Exercise: Your copy should hold the lines below from the first through the one that contains "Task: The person", each retyped exactly, and no pictures.

Dataset section:
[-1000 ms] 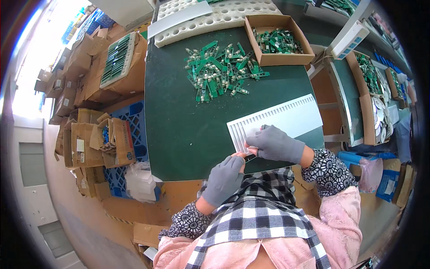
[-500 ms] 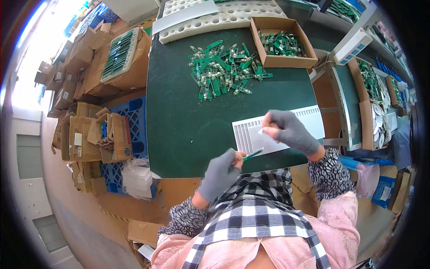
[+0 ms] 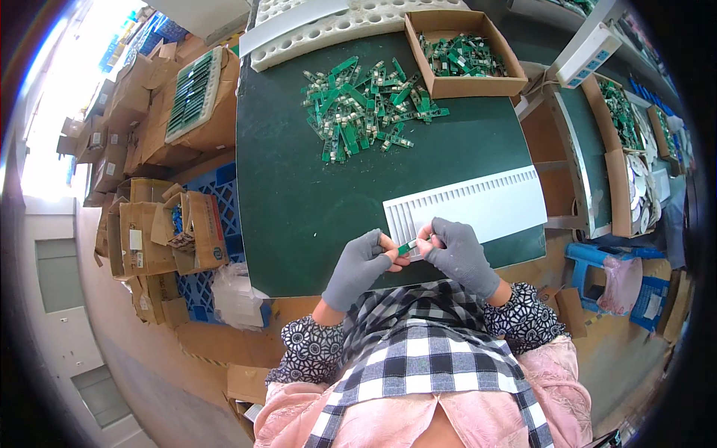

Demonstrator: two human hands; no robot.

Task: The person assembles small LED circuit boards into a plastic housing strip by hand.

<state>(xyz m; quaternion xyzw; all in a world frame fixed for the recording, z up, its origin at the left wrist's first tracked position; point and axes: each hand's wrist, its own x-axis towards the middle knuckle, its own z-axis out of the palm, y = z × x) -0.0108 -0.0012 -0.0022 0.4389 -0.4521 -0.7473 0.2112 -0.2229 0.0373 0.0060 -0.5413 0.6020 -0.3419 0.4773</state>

Result of this task:
[-1000 ms] 
[-500 ms] 
[+0 ms] 

Demonstrator: two human hands; no robot.

Task: The person assembles small LED circuit boards into a plastic housing strip by hand.

That finishes the output.